Some kids don't and it gets to a point where even if they're not asking, you need to be
opening up the conversations and saying, you know, I had a mum say to me after a session, well, Carly,
how do I talk about pornography if I haven't talked about sex with a 10, nearly 11-year-old?
So it's about you need to have those conversations and go backwards and go back to, you know,
other kids by five might know all to do with sex because they've asked all sorts of conversations
or something's come on TV that's prompted a conversation
or something on the radio or someone in the family's had a baby
and that's prompted a conversation around sex.
Can you do that too early?
Like can you do it too early?
Not really in the sense, I think, Claire, because kids are,
and I've watched this happen a billion, million times,
they will shut it down if they're not ready to hear something.
Literally.
Like I'm talking hands over ears, that's enough, using that language.
Or can we talk about something else?
Or you tend to get a sense when they've heard enough.
So my kind of thing is
trust your instinct to give, give, and then you'll know when it's too much. And the way our clever
brains work as well, if we're really genuinely not ready to hear something, we just chuck it away.
We don't even hold onto it. We just don't absorb it really. Okay. That's good to know.
Again, there's not a perfect thing. So if you think, oh my gosh, did I say too much?
It's okay. They'll manage it. Or if they did feel like it was too much and it stirred up some
feeling, you have another conversation about it. Okay. So it's just talking and keep on talking.
That did happen with one. I think I was
talking about something with my son and he was like, I wish I didn't know that. No more. Thanks.
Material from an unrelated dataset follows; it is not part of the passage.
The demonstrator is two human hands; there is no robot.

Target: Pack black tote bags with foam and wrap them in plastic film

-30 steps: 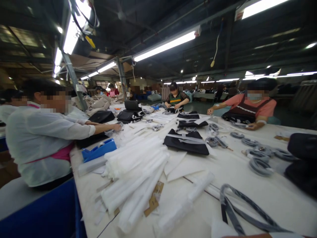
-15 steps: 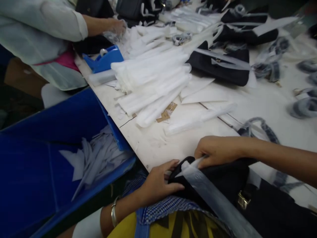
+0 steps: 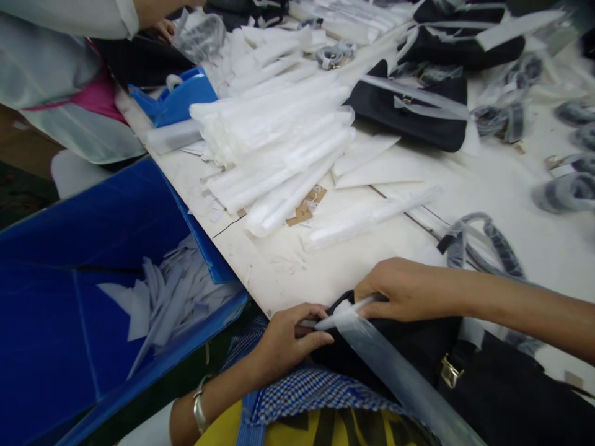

I was like, okay, cool. We'll just, we'll reign that in a bit and we'll bring it up again another
day. Yeah. But back to, I did mention earlier, Vanessa Hamilton. She is a Melbourne based
sexuality educator and she's a mum and background as a nurse and presents to
schools and communities. But she's got some awesome podcasts that literally talk you through
kind of scaffolding what you might talk to a two-year-old, three-year-old, five, six, seven,
eight, nine, 10, all the way along conversations, information that empowers kids to be safer and more informed.
That sounds great.
I might link that in the show notes at the end of the episode as well.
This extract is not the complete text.